Building Campus Food Security, One Job at a Time

Building Campus Food Security, One Job at a Time

When Celia White first started digging into the campus food system at Vancouver Island University (VIU) in Nanaimo, British Columbia, she found passionate people, and big potential. 

“There was a lot of interest in making the VIU campus a more sustainable place in terms of food,” says White. “But there wasn’t a lot of consolidated activity.”

It’s a challenge that comes with the territory. On one hand, students are an engaged population. They care deeply about the problems facing our food system and are motivated to tackle them. On the other hand, they have other priorities – studying, for example. And when students graduate or move on without an exit plan, projects can fizzle.

That’s easily what could have happened when White graduated in June, 2013. But thanks to a new university-funded position focused on food security, she’s been able to continue the work that she started as a student. White is currently serving a full-time contract as a healthy community coordinator, a job which includes research on sustainable purchasing policies and helping create a food strategy for the university. 

The position was seeded by a national initiative called the Campus Food Systems Project (CFSP). Founded by the Sierra Youth Coalition Foundation and Meal Exchange, its goal is to foster food systems change on campus. In 2009, with funding from the McConnell Family Foundation, the project team selected five campuses across the country, based on applications from student leaders at those institutions. They paid the leaders a small stipend each, approximately $1000, says CFSP coordinator Sarah Archibald, to serve as food security organizers on campus. 

At Vancouver Island University, those leaders were White, along with fellow students Jesse Alexander and Leah Chesterman. 

Most of the work, says White, was about building and strengthening relationships; for example, that between the university’s culinary arts program and its fisheries and aquaculture program which in 2009 began experimenting with aquaponic food growing systems.  

“Simply by all these different stakeholders coming together in the same room at the same time, it’s really surprising how much change can occur,” says White. “A lot of people are working towards similar goals, but this breaks down the silos, the compartmentalization.”

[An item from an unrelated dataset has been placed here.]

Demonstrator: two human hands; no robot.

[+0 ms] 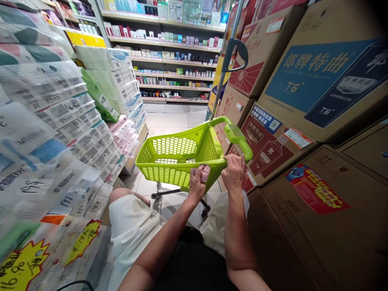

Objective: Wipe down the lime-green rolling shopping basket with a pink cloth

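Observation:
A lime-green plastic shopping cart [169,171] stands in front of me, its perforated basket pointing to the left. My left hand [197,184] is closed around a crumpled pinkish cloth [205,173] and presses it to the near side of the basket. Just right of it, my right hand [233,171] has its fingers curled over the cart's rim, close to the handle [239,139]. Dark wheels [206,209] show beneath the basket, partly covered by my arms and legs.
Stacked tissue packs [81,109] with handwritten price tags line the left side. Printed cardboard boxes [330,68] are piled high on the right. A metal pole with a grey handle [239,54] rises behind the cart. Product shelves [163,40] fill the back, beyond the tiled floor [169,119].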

When funding from the Campus Food Systems Project came to an end after two years, White was able to secure six months of funding through the Vancouver Foundation. Following that, she got her current position as healthy communities coordinator, which is administered through the university’s Sustainability Advisory Committee. 

She says the position has made it possible to carry through ideas that she and her peers didn’t have the time or capacity to take on as undergrads. “In theory, our priority should be our student work but often it was this project because we were all so passionate about it. Now that I’m in a full-time position that has funding and personnel and social support from the institution, I’m able to follow through on a lot of projects we simple envisioned or talked about as students.” 

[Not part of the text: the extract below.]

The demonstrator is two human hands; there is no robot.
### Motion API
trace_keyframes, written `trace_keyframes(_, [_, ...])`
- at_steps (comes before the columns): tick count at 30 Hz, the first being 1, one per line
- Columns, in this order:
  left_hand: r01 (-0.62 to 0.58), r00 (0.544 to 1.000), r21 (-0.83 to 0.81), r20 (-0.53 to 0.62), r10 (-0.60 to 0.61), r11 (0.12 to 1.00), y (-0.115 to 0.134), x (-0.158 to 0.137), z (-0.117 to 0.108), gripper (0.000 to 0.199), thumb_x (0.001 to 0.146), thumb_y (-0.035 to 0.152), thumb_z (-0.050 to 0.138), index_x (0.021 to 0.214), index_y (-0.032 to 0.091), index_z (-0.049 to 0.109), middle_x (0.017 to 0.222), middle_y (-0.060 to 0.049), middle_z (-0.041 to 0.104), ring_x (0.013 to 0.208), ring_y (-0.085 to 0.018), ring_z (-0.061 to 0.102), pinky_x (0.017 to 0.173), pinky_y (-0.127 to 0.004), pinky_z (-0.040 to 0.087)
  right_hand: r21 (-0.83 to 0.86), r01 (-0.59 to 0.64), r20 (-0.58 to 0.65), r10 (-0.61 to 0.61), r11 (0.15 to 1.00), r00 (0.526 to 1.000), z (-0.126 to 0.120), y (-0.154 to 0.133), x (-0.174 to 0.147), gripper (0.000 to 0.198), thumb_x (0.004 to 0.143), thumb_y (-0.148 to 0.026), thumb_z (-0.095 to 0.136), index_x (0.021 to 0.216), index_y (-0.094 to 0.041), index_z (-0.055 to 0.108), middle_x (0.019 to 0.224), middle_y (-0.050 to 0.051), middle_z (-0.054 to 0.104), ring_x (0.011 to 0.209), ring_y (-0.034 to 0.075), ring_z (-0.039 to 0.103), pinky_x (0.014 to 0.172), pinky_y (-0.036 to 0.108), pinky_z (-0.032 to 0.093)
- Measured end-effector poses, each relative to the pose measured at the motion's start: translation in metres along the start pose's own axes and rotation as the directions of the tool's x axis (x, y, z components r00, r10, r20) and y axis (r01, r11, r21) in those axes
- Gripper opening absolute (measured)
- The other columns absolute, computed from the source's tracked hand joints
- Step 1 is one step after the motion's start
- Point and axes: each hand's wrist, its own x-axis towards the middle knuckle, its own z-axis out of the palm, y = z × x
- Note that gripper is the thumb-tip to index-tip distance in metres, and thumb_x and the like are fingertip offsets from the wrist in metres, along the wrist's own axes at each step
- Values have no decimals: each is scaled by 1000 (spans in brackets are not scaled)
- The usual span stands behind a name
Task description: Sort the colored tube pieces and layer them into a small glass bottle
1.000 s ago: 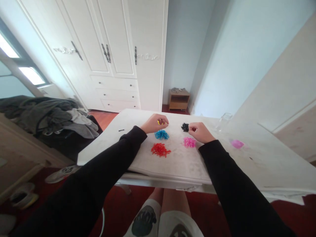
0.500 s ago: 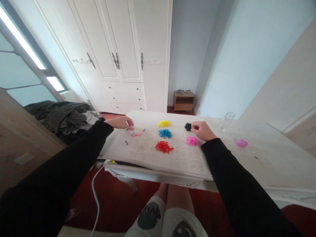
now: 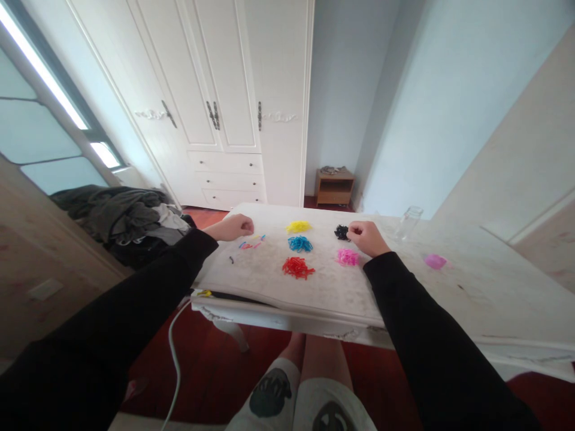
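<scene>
My left hand [image 3: 234, 227] hovers over the table's left part with its fingers pinched together; whatever may be between them is too small to see. Just below it lie several loose coloured rubber bands [image 3: 257, 245] and a single dark one [image 3: 231, 260]. On the right, my right hand [image 3: 369, 238] is curled closed at the edge of a pile of black rubber bands [image 3: 341, 232], and its fingertips are hidden. Between the hands are piles of yellow bands [image 3: 299, 226], blue bands [image 3: 300, 243] and red bands [image 3: 297, 268]. Pink bands [image 3: 347, 257] lie below my right hand.
The white table [image 3: 332, 293] spans the view. Farther right stand a clear glass jar [image 3: 409, 224] and a pinkish-purple piece [image 3: 435, 261]. A white wardrobe [image 3: 283, 155], a small wooden cabinet [image 3: 335, 187] and heaped clothes [image 3: 117, 215] are beyond. A white cable [image 3: 175, 353] hangs at the front left.
My left hand has moved slightly right, and its fingers have gone from parted to pinched together. My right hand stays by the black bands.
</scene>
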Motion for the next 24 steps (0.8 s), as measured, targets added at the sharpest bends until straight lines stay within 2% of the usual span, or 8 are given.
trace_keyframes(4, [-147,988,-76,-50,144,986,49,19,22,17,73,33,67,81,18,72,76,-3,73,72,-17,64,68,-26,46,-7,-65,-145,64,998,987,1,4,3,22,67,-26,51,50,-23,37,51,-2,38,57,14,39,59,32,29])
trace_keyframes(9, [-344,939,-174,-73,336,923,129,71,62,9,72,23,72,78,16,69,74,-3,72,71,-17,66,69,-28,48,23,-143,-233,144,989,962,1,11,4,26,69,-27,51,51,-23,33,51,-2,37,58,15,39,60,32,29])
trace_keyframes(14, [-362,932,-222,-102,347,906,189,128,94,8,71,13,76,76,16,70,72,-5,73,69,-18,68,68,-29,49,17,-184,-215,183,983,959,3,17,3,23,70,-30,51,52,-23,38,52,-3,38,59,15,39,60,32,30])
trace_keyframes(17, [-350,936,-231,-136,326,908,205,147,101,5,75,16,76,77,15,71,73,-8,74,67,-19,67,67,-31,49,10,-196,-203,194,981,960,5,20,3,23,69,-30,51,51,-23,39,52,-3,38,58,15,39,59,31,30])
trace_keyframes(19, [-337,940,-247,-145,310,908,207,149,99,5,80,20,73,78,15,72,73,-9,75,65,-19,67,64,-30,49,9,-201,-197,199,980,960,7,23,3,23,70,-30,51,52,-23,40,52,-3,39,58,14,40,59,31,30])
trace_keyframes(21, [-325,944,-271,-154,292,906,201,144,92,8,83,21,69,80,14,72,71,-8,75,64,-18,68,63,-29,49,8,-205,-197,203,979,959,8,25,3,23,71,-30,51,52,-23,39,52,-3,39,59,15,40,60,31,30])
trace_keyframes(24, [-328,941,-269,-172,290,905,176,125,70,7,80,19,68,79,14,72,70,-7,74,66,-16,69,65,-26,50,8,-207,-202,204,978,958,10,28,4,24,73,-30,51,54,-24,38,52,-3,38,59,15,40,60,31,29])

In addition to some job security for herself, White says the position is also symbolic of Vancouver Island University’s commitment to sustainability. 

Other student leaders within the network have gone on to full-time positions funded by their administrations, Archibald noted in a blog post recently. This year, the Students’ Union at the University of New Brunswick created a campus food coordinator position. The University of Manitoba’s sustainability office has hired a former Campus Food Systems Project coordinator, Julie Rempel, to help coordinate research on the food system at the university. 

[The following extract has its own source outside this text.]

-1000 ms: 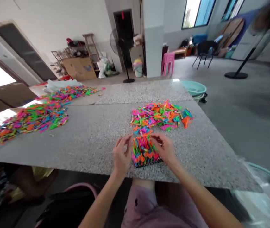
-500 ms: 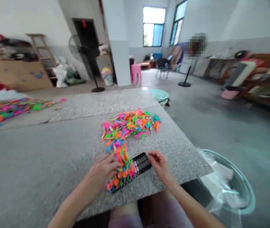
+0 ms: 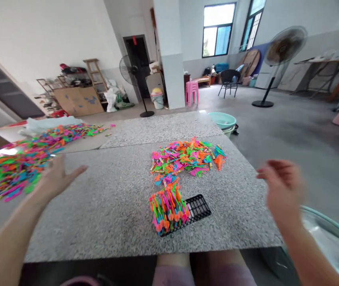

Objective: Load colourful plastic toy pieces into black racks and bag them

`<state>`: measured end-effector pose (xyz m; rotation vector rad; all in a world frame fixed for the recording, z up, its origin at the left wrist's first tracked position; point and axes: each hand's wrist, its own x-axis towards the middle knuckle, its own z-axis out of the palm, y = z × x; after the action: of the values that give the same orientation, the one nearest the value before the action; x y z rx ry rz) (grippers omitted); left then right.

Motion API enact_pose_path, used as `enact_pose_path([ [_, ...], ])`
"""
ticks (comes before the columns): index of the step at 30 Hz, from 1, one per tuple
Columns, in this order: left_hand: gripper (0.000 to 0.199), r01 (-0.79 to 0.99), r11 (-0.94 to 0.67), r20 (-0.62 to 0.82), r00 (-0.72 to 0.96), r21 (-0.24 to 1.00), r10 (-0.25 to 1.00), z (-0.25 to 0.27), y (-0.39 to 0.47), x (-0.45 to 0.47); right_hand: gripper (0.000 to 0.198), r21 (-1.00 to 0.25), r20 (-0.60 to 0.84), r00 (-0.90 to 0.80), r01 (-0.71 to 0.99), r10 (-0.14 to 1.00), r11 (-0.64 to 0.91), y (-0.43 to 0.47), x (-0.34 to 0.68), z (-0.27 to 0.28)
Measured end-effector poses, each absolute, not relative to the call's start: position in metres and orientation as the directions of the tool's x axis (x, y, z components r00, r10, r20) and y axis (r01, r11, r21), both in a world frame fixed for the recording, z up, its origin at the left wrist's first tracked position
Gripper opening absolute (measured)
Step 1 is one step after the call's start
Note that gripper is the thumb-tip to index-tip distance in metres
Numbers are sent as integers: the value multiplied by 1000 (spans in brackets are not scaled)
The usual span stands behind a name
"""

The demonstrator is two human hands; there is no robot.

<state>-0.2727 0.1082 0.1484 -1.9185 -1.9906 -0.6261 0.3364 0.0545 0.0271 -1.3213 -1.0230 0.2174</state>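
My left hand [image 3: 54, 178] reaches over the left of the stone table, thumb spread from the fingers, beside a large spread of small colourful plastic pieces [image 3: 23, 171]. My right hand [image 3: 282, 190] is raised past the table's right edge. Its fingers look curled but are smeared by motion, and I cannot make out anything in them. Between the hands lies a black plastic grid tray [image 3: 199, 207], slightly slanted. Its left part is filled with rows of upright orange, pink, green and blue pieces [image 3: 169, 206]. Neither hand touches it. Behind the tray is a smaller heap of similar pieces [image 3: 187, 155].
At the right stands a large teal tub [image 3: 321, 212] with clear plastic bags in it. Another teal basin [image 3: 222, 119] is beyond the table's far right corner. Standing fans [image 3: 285, 47], pink stools [image 3: 192, 91] and a black chair [image 3: 229, 79] are farther back.
Both hands have left the tray: the left moved far left to the large spread of pieces, the right moved right and off the table. The view has shifted left.
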Motion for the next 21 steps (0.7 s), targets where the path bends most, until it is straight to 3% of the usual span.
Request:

This network has come in handy, says White, who is currently helping re-write VIU’s requests for proposals to have a greater emphasis on local food. “My job has been to research what they could look like. . . how do we write sustainable purchasing policies that benefit our institutions and farmers and distributors?” 

“I’ve been connecting with universities all across Canada,” White says. “I have this network at my fingertips of people who have already gone through this experience, or are going through now.”

The views expressed in this article may not necessarily reflect those of Farm to Cafeteria Canada.